[Start of Attachment]

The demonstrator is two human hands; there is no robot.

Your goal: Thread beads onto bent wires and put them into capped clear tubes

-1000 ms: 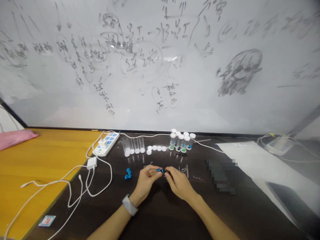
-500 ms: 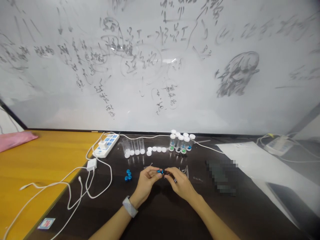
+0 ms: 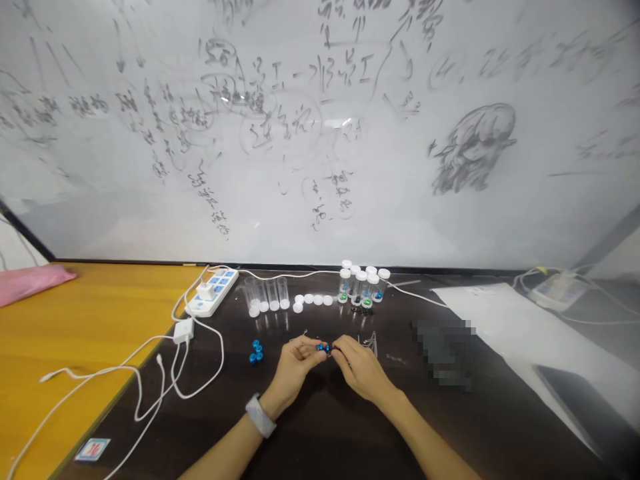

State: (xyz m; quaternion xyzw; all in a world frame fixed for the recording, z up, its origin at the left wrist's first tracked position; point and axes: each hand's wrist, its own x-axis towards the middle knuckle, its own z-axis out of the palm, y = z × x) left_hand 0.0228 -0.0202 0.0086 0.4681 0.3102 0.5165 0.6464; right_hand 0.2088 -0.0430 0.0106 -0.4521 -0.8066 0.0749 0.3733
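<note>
Between the fingertips of my left hand [image 3: 294,368] is a small shiny blue metallic part [image 3: 323,348]. My right hand [image 3: 364,371] meets it from the other side, its thumb and forefinger pinched together at the part's right end. Whatever those right fingers grip is too small to make out. More blue metallic parts [image 3: 256,353] lie in a small cluster left of my left hand. Thin silvery metal pieces [image 3: 373,343] lie behind my right hand, partly covered by it. Small black pieces [image 3: 361,311] sit farther back.
Capped clear vials [image 3: 360,288] holding coloured parts stand at the back. Clear tubes [image 3: 271,293] and white caps [image 3: 318,300] are left of them. A power strip [image 3: 214,293] and white cables [image 3: 220,353] occupy the left; paper [image 3: 480,313] and a dark flat device [image 3: 580,407] the right.
Both hands stay together over the table, and the blue part has shifted slightly right and down with the left fingertips. The other things lie as before.
</note>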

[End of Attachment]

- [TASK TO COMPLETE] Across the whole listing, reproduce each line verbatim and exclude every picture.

- [RESULT OF THIS EXERCISE]
The demonstrator is two human hands; there is no robot.

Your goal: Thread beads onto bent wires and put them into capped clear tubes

-1000 ms: 
-500 ms: 
+0 ms: 

State: (xyz m; quaternion xyzw; all in a world frame fixed for the recording, z up, its origin at the left wrist's first tracked position; point and axes: each hand's wrist, its own x-axis towards the middle knuckle, its own z-axis out of the palm, y = z × x) left_hand 0.0228 -0.0202 0.0086 0.4681 0.3102 0.5165 0.6464; right_hand 0.2088 -0.0430 0.0106 -0.4521 -0.8066 0.0749 0.3733
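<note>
Between the fingertips of my left hand [image 3: 294,368] is a small shiny blue metallic part [image 3: 323,348]. My right hand [image 3: 364,371] meets it from the other side, its thumb and forefinger pinched together at the part's right end. Whatever those right fingers grip is too small to make out. More blue metallic parts [image 3: 256,353] lie in a small cluster left of my left hand. Thin silvery metal pieces [image 3: 373,343] lie behind my right hand, partly covered by it. Small black pieces [image 3: 361,311] sit farther back.
Capped clear vials [image 3: 360,288] holding coloured parts stand at the back. Clear tubes [image 3: 271,293] and white caps [image 3: 318,300] are left of them. A power strip [image 3: 214,293] and white cables [image 3: 220,353] occupy the left; paper [image 3: 480,313] and a dark flat device [image 3: 580,407] the right.
Both hands stay together over the table, and the blue part has shifted slightly right and down with the left fingertips. The other things lie as before.
</note>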

With the answer given, the exercise is complete.